Your instructions: Please give back, word for word, only the lines starting at the one containing "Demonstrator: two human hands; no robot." and ending at the one containing "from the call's" within the material below.

Record set:
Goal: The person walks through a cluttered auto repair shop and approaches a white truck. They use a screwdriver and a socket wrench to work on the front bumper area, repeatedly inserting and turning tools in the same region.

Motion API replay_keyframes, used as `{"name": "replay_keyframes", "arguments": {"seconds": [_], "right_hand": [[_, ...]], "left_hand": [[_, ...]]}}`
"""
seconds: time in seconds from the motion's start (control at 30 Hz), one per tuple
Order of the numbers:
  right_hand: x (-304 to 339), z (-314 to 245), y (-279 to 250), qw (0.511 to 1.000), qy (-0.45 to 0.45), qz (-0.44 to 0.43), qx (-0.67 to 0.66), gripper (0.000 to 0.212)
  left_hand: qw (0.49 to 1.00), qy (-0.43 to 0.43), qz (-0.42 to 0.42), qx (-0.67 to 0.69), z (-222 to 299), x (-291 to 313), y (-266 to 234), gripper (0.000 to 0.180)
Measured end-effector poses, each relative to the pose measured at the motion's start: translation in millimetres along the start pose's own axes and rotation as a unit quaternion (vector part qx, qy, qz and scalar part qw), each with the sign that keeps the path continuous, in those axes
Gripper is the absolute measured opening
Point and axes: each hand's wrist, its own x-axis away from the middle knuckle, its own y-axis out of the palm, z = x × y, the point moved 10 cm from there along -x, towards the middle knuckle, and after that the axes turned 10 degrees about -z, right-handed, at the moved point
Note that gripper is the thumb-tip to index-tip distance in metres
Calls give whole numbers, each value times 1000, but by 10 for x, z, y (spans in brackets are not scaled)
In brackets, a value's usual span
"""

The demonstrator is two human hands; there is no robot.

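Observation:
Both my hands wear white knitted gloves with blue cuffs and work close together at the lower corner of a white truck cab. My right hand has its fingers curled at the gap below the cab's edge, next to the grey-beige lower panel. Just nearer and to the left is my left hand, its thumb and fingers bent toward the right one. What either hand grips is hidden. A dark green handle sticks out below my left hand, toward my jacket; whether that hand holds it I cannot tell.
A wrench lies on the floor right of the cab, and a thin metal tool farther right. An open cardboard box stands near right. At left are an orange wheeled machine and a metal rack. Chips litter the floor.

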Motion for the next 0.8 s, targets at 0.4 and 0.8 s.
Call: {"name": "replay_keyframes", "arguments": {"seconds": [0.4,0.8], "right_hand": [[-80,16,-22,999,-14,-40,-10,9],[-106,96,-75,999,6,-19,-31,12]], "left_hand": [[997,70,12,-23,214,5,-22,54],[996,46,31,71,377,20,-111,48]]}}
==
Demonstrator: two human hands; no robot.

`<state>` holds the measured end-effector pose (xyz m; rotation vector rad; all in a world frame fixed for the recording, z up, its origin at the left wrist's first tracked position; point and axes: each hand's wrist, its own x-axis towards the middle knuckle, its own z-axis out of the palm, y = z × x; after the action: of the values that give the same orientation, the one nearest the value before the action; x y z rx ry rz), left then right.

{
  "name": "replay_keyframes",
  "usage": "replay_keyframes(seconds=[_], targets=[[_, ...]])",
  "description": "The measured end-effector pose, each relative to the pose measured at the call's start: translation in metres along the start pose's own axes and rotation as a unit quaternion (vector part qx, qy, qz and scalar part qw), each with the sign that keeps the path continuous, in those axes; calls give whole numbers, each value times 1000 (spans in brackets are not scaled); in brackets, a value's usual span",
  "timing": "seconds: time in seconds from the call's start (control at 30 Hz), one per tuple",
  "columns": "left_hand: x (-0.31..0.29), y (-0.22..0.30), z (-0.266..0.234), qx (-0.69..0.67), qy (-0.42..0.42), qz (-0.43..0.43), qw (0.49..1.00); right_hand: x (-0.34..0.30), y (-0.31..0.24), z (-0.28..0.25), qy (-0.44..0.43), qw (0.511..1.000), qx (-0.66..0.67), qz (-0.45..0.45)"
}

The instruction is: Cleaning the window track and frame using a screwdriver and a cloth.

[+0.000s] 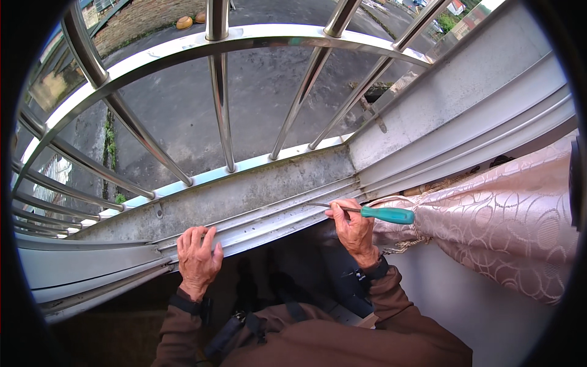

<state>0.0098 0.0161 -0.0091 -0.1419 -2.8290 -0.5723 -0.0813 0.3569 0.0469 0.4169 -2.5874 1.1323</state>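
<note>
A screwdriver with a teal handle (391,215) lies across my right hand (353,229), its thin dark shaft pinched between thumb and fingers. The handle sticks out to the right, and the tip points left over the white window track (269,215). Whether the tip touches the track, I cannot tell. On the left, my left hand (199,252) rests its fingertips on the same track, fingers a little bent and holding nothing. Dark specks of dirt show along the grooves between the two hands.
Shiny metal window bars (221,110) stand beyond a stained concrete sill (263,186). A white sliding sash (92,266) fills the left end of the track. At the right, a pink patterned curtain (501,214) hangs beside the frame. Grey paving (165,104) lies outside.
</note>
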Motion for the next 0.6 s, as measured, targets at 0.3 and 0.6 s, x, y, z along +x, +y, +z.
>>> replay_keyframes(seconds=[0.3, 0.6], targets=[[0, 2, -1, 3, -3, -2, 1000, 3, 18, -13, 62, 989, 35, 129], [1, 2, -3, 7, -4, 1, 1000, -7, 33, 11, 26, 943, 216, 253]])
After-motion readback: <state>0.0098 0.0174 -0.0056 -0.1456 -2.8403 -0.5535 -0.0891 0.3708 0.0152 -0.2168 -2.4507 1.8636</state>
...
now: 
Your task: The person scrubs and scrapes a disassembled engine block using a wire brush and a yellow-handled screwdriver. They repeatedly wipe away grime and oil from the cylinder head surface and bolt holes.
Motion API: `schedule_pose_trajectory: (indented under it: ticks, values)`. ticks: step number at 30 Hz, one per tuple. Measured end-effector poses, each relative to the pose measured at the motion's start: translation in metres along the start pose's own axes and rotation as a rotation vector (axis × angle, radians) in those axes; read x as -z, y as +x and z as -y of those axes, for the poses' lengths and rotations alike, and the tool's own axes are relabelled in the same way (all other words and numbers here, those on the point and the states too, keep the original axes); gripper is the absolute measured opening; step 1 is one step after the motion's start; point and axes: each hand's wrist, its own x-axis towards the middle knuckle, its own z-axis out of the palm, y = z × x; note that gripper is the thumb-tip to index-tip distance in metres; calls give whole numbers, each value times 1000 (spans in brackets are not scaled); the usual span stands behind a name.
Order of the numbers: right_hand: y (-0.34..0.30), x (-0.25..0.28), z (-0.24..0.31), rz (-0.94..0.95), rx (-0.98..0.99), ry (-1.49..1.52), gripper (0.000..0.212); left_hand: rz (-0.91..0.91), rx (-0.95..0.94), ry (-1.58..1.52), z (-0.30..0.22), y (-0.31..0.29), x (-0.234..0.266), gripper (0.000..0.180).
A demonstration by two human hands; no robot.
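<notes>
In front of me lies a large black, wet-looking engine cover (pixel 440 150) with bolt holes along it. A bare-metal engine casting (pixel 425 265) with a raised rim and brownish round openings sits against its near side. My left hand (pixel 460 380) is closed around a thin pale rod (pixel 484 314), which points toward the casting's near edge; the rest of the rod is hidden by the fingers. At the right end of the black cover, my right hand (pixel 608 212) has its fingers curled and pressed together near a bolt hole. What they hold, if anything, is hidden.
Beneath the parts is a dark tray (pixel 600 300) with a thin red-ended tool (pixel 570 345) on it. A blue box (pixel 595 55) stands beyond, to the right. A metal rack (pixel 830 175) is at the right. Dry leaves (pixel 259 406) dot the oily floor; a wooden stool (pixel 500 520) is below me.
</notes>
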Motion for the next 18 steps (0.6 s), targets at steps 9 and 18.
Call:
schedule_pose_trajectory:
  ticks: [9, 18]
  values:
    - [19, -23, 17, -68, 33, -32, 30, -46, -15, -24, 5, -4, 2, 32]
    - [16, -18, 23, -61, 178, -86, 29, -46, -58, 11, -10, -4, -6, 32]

Result:
Demonstrator: two human hands; no robot.

`<state>` holds the measured end-effector pose (xyz m; rotation vector rad; all in a world frame fixed for the recording, z up, its origin at the left wrist's first tracked position; point and axes: each hand's wrist, its own x-axis towards the middle knuckle, its own z-axis out of the palm, y = z × x; after the action: of the values that give the same orientation, the one nearest the value before the action; x y z rx ry rz), left then right.

{
  "name": "replay_keyframes",
  "usage": "replay_keyframes(seconds=[_], targets=[[_, ...]])",
  "description": "The measured end-effector pose, each relative to the pose measured at the call's start: translation in metres along the start pose's own axes and rotation as a unit quaternion (vector part qx, qy, qz and scalar part qw), each with the sign that keeps the path continuous, in those axes; calls give whole numbers, each value times 1000 (spans in brackets are not scaled); in brackets, a value's usual span",
  "timing": "seconds: time in seconds from the call's start (control at 30 Hz), one per tuple",

This output is now finished.